Annotated default configuration

ipfs:
  api_url: http://localhost:5001                      # IPFS API endpoint, also IPFS_API_URL in env
  gateway_url: http://localhost:8080                  # IPFS gateway, also IPFS_GATEWAY_URL in env
  partial_size: 256KB                                 # Size of items considered to be partial (when unreferenced)
opensearch:
  url: http://localhost:9200                          # Also OPENSEARCH_URL in env
amqp:
  url: amqp://guest:guest@localhost:5672/             # Also AMQP_URL in env.
  max_reconnect: 100                                  # Maximum number of reconnect attempts
  reconnect_time: 2s                                  # Time to wait between reconnects
  message_ttl: 4h                                     # The expiration time for messages in the queue.

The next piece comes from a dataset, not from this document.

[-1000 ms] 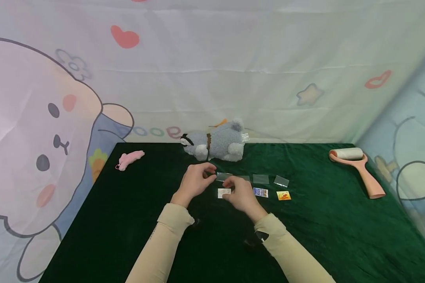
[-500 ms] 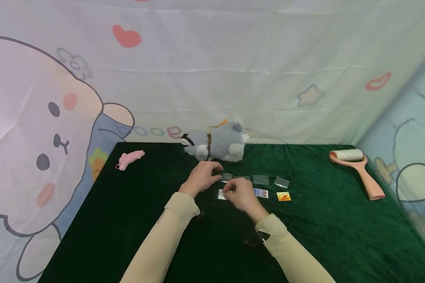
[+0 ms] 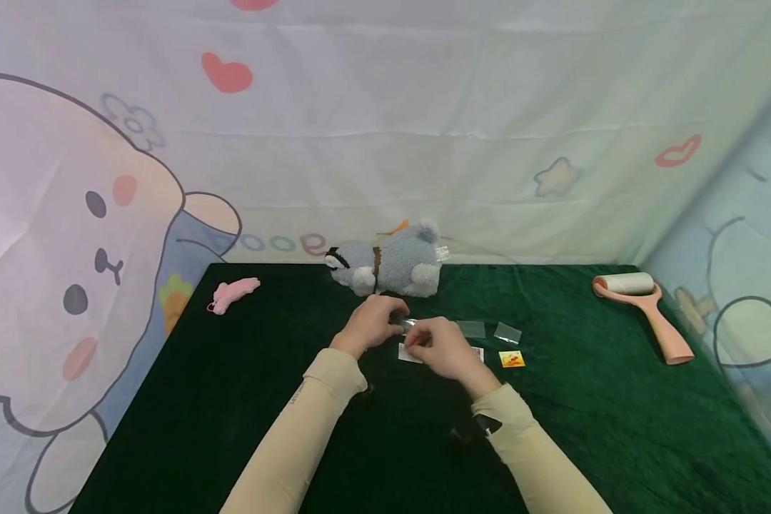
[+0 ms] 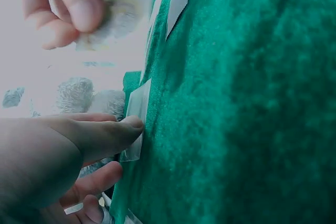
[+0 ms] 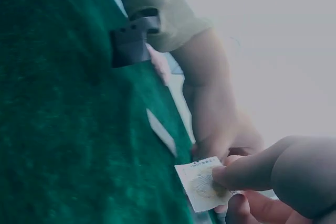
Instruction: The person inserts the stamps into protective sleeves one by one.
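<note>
Pinches a pale stamp in the right hand, just above the green table. Rests thumb of the left hand on a clear pocket; cannot tell if gripped. Has yellow stamp to the right, grey plush toy behind, lint roller farther right.
</note>
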### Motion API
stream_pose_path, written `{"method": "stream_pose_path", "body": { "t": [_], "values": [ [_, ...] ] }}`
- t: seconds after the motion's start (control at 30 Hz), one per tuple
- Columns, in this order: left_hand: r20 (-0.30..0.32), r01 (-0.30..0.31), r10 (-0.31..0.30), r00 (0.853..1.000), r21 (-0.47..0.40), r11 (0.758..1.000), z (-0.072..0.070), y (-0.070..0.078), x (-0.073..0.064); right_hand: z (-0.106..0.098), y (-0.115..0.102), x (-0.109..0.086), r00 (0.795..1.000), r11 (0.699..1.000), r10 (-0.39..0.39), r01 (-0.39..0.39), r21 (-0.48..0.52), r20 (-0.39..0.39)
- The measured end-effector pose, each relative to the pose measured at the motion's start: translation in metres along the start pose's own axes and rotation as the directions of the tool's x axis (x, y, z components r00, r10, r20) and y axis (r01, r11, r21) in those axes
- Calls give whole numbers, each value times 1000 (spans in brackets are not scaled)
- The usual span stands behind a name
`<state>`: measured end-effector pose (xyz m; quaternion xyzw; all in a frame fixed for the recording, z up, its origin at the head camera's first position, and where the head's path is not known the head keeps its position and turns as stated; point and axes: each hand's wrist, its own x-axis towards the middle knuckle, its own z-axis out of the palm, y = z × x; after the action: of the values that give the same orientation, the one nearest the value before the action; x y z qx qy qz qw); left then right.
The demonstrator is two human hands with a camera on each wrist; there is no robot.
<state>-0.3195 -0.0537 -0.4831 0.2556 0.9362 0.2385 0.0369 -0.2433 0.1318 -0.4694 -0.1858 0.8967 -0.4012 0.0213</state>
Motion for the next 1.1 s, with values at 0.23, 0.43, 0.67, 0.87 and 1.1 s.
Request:
{"method": "stream_pose_path", "body": {
  "t": [0.23,0.43,0.67,0.87,1.1],
  "values": [
    [-25,8,-7,1000,27,1000,-1,-1,0,-13,1,0,998,999,22,-21,24,-64],
    [-19,15,-14,1000,38,999,-5,-2,-3,-22,2,-1,993,997,27,-19,69,-117],
    [-18,9,-9,1000,-14,1000,-12,2,-13,-30,1,0,973,992,-24,51,114,-228],
    [-82,-32,23,996,-105,994,-17,8,-23,-34,2,-2,959,990,8,32,135,-285],
    [-108,-69,41,993,-275,959,-17,12,-35,-38,4,-4,958,987,55,-8,163,-282]
  ]
}}
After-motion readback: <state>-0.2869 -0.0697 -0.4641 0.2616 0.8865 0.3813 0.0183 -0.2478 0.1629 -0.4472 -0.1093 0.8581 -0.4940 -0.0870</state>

                                                      # Note: changing this requires deleting and re-creating the queue.
tika:
  url: http://localhost:8081                          # tika-extractor endpoint URL, also TIKA_EXTRACTOR in environment.
  timeout: 5m                                         # Timeout for requests to tika-extractor.
  max_file_size: 4GB                                  # Don't attempt to extract metadata for resources larger than this.
instrumentation:
  sampling_ratio: 0.01                                # Ratio of requests to sample for tracing. OTEL_TRACE_SAMPLER_ARG in env.
  jaeger_endpoint: http://localhost:14268/api/traces  # HTTP jaeger.thrift endpoint for tracing. OTEL_EXPORTER_JAEGER_ENDPOINT in env.
crawler:
  direntry_buffer_size: 8192                          # Buffer this many directory entries between listing and queue'ing
  min_update_age: 1h                                  # Minimum time between updating `last-seen` on objects.
  stat_timeout: 1m                                    # Request timeout for Stat() calls.
  direntry_timeout: 1m                                # Request timeout for Ls() calls.
  max_dirsize: 32768                                  # Don't index directories larger than this (contained items will be queue'd nonetheless).
sniffer:
  lastseen_expiration: 1h                             # Expire items in lastseen/dedup buffer after this time. SNIFFER_LASTSEEN_EXPIRATION in env.
  lastseen_prunelen: 32768                            # Expire lastseen buffer when size exceeds this. SNIFFER_LASTSEEN_PRUNELEN in env.
  logger_timeout: 1m                                  # Throw timeout error when no log messages arrive
  buffer_size: 512                                    # Size of the channels buffering between yielder, filter and adder. SNIFFER_BUFFER_SIZE in env.
indexes:
  files:
    name: ipfs_files                                  # Name of ES index to use.
  directories:
    name: ipfs_directories
  invalids:
    name: ipfs_invalids
queues:
  files:
    name: files                                       # Name of RabbitMQ queue to use.
  directories:
    name: directories
  hashes:
    name: hashes
workers:
  hash_workers: 70                                    # Amount of workers for various resources. Also HASH_WORKERS in env.
  file_workers: 120                                   # Also FILE_WORKERS in env.
  directory_workers: 70                               # Also DIRECTORY in env.